RNA. 2005 Apr;11(4):412-23. doi: 10.1261/rna.7104605.
We have developed a computational approach for the comparison and classification of RNA loop structures. Hairpin or interior loops identified in atomic resolution RNA structures were intercompared by conformational matching. The root-mean-square deviation (RMSD) values between all pairs of RNA fragments of interest, even if from different molecules, are calculated. Subsequently, cluster analysis is performed on the resulting matrix of RMSD distances using the unweighted pair group method with arithmetic mean (UPGMA). The cluster analysis objectively reveals groups of folds that resemble one another. To demonstrate the utility of the approach, a comprehensive analysis of all the terminal hairpin tetraloops that have been observed in 15 RNA structures that have been determined by X-ray crystallography was undertaken. The method found major clusters corresponding to the well-known GNRA and UNCG types. In addition, two tetraloops with the unusual primary sequence UMAC (M is A or C) were successfully assigned to the GNRA cluster. Larger loop structures were also examined and the clustering results confirmed the occurrence of variations of the GNRA and UNCG tetraloops in these loops and provided a systematic means for locating them. Nineteen examples of larger loops that closely resemble either the GNRA or UNCG tetraloop were found in the large ribosomal RNAs. When the clustering approach was extended to include all structures in the SCOR database, novel relationships were detected including one between the ANYA motif and a less common folding of the GAAA tetraloop sequence.
我们开发了一种用于RNA环结构比较和分类的计算方法。通过构象匹配对原子分辨率RNA结构中识别出的发夹环或内环进行相互比较。计算所有感兴趣的RNA片段对之间的均方根偏差(RMSD)值,即使这些片段来自不同分子。随后,使用算术平均的非加权配对组方法(UPGMA)对所得的RMSD距离矩阵进行聚类分析。聚类分析客观地揭示了彼此相似的折叠组。
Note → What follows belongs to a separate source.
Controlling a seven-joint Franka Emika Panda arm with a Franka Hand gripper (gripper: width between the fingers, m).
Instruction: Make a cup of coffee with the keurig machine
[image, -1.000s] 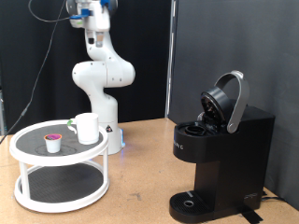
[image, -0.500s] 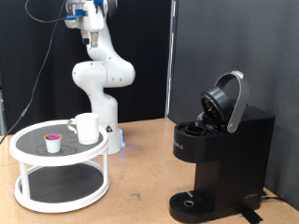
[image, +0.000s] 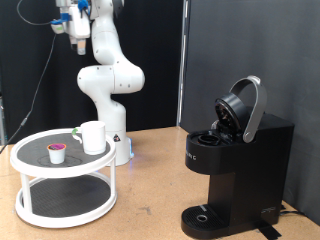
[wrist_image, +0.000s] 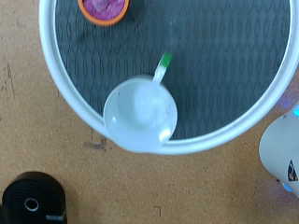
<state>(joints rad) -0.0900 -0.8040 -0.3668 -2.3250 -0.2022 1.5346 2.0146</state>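
Cup (image: 93, 137) is sitting on the round tray (image: 30, 152), left of the open-lidded keurig machine (image: 235, 165). Gripper (image: 78, 38) is hanging high above; its jaws' state I cannot tell. Descending off-centre risks toppling it.

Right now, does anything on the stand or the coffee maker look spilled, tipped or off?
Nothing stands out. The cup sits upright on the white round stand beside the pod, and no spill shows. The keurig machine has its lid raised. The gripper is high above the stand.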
为了证明该方法的实用性,我们对通过X射线晶体学确定的15个RNA结构中观察到的所有末端发夹四环进行了全面分析。该方法发现了与著名的GNRA和UNCG类型相对应的主要聚类。此外,两个具有不寻常一级序列UMAC(M为A或C)的四环成功地被归入GNRA聚类。还对更大的环结构进行了检查,聚类结果证实了这些环中存在GNRA和UNCG四环的变体,并提供了一种定位它们的系统方法。在大核糖体RNA中发现了19个与GNRA或UNCG四环非常相似的更大环的例子。当聚类方法扩展到包括SCOR数据库中的所有结构时,检测到了新的关系,包括ANYA基序与GAAA四环序列的一种不太常见折叠之间的关系。